I'm still getting AVC with mod_auth_gssapi-1.6.0-1.fc28.x86_64 gssproxy-0.8.0-2.fc28.x86_64 selinux-policy-3.14.1-13.fc28.noarch ---- time->Wed Mar 14 15:42:11 2018 type=AVC msg=audit(1521038531.229:385): avc: denied { search } for pid=6257 comm="gssproxy" name="6380" dev="proc" ino=84247 scontext=system_u:system_r:gssproxy_t:s0 tcontext=system_u:system_r:httpd_t:s0 tclass=dir permissive=1 ---- time->Wed Mar 14 15:42:11 2018 type=AVC msg=audit(1521038531.229:386): avc: denied { getattr } for pid=6257 comm="gssproxy" path="/proc/6380/exe" dev="proc" ino=83119 scontext=system_u:system_r:gssproxy_t:s0 tcontext=system_u:system_r:httpd_t:s0 tclass=lnk_file permissive=1 ---- time->Wed Mar 14 15:42:11 2018 type=AVC msg=audit(1521038531.229:387): avc: denied { read } for pid=6257 comm="gssproxy" name="exe" dev="proc" ino=83119 scontext=system_u:system_r:gssproxy_t:s0 tcontext=system_u:system_r:httpd_t:s0 tclass=lnk_file permissive=1 ---- time->Wed Mar 14 15:42:11 2018 type=AVC msg=audit(1521038531.229:388): avc: denied { read } for pid=6257 comm="gssproxy" scontext=system_u:system_r:gssproxy_t:s0 tcontext=system_u:system_r:httpd_t:s0 tclass=file permissive=1 ---- time->Wed Mar 14 15:42:11 2018 type=AVC msg=audit(1521038531.229:384): avc: denied { getattr } for pid=6257 comm="gssproxy" path="/proc/6380" dev="proc" ino=84247 scontext=system_u:system_r:gssproxy_t:s0 tcontext=system_u:system_r:httpd_t:s0 tclass=dir permissive=1 ---- time->Wed Mar 14 15:42:11 2018 type=AVC msg=audit(1521038531.230:389): avc: denied { getattr } for pid=6257 comm="gssproxy" path="/usr/sbin/httpd" dev="dm-0" ino=172160 scontext=system_u:system_r:gssproxy_t:s0 tcontext=system_u:object_r:httpd_exec_t:s0 tclass=file permissive=1
selinux-policy-3.14.1-17.fc28 has been submitted as an update to Fedora 28. https://bodhi.fedoraproject.org/updates/FEDORA-2018-b8cb71b345
selinux-policy-3.14.1-17.fc28 has been pushed to the Fedora 28 testing repository.
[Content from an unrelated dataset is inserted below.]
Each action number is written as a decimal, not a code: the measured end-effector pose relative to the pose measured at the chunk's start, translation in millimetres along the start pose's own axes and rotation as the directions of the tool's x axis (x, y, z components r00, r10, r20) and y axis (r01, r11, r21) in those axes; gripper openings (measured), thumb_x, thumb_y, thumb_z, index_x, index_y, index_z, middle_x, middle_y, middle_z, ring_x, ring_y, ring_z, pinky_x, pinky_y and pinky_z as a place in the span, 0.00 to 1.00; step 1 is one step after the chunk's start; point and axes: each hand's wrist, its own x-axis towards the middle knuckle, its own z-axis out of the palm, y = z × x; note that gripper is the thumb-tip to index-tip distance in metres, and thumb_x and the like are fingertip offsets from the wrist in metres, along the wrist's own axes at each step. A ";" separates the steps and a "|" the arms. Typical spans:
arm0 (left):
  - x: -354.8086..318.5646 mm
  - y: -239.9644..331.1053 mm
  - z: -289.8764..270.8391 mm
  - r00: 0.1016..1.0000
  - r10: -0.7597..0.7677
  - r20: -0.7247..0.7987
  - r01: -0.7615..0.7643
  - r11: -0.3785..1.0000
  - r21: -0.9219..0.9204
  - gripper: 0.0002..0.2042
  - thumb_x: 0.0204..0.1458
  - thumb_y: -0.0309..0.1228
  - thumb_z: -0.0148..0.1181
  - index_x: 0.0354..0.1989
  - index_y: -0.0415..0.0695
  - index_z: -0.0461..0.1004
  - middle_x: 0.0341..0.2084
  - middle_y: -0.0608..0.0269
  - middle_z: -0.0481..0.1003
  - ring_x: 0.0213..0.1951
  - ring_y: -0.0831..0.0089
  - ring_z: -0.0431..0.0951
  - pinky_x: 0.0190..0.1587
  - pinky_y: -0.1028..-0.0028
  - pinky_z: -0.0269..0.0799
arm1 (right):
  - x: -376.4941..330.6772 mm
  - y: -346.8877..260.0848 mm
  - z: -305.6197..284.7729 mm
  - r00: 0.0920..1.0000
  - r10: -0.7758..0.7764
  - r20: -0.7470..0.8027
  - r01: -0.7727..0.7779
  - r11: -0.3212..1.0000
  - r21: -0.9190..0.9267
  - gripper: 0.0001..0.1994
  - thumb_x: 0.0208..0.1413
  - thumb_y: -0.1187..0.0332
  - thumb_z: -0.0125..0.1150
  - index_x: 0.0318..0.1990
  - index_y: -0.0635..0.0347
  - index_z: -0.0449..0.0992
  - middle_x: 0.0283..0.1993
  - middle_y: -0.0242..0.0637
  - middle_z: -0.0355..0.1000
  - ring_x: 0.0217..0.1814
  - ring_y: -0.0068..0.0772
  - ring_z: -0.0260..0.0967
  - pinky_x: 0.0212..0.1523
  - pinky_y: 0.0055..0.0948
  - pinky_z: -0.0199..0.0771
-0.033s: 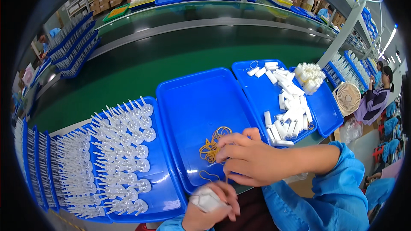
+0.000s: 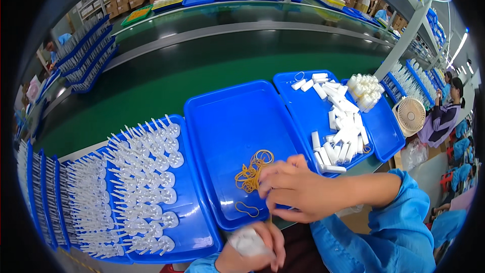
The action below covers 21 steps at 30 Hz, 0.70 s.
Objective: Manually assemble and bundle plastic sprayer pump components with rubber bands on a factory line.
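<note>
My left hand (image 2: 255,250) is closed around a white rounded piece (image 2: 246,241), smeared by motion, so its exact kind is unclear. Just above it, my right hand (image 2: 298,192) has its fingers curled downward. A short tan strand, seemingly a rubber band (image 2: 270,218), runs from the right fingers toward the left hand. Beside the right fingertips, a tangle of yellow-brown rubber bands (image 2: 248,177) lies in a blue tray (image 2: 237,121). One loose rubber band (image 2: 247,209) rests nearer me in that tray.
To the left, clear plastic pieces with thin stems (image 2: 146,187) stand in rows in blue trays. On the right, another blue tray (image 2: 298,103) holds white blocks (image 2: 343,131). Beyond are bundled whitish pieces (image 2: 366,91), a fan (image 2: 410,116) and a green belt (image 2: 166,81).
My left hand has shifted slightly down and right, uncovering more of the loose rubber band. My right hand has moved a little to the right.
</note>
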 end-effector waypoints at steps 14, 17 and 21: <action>28.3 -20.1 16.7 0.886 0.335 -0.319 0.106 0.524 0.845 0.49 0.34 0.16 0.56 0.65 0.43 0.29 0.25 0.63 0.66 0.30 0.74 0.71 0.34 0.78 0.67 | -43.7 -45.5 11.3 0.962 -0.270 0.048 0.209 0.834 0.511 0.21 0.54 0.70 0.50 0.52 0.77 0.61 0.20 0.34 0.62 0.17 0.33 0.59 0.27 0.37 0.62; 29.4 -7.9 22.4 0.878 0.328 -0.349 -0.010 0.742 0.671 0.51 0.38 0.17 0.59 0.65 0.50 0.27 0.25 0.61 0.67 0.22 0.74 0.69 0.23 0.77 0.69 | -57.4 -34.8 28.2 0.936 -0.350 0.030 0.158 0.495 0.854 0.18 0.49 0.70 0.53 0.48 0.69 0.67 0.31 0.42 0.66 0.28 0.39 0.64 0.31 0.38 0.63; 28.3 -19.2 16.8 0.814 0.506 -0.287 -0.234 0.737 0.634 0.52 0.40 0.16 0.59 0.65 0.54 0.24 0.25 0.60 0.67 0.18 0.74 0.68 0.17 0.76 0.68 | -72.7 -7.0 39.4 0.951 0.112 -0.288 0.309 -0.319 0.896 0.20 0.55 0.79 0.43 0.57 0.68 0.60 0.43 0.50 0.70 0.31 0.40 0.71 0.33 0.30 0.68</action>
If problems still persist, please make note of it in this bug report. See https://fedoraproject.org/wiki/QA:Updates_Testing for instructions on how to install test updates. You can provide feedback for this update here: https://bodhi.fedoraproject.org/updates/FEDORA-2018-b8cb71b345
selinux-policy-3.14.1-18.fc28 has been submitted as an update to Fedora 28. https://bodhi.fedoraproject.org/updates/FEDORA-2018-7821b2e7c4
selinux-policy-3.14.1-18.fc28 has been pushed to the Fedora 28 stable repository. If problems still persist, please make note of it in this bug report.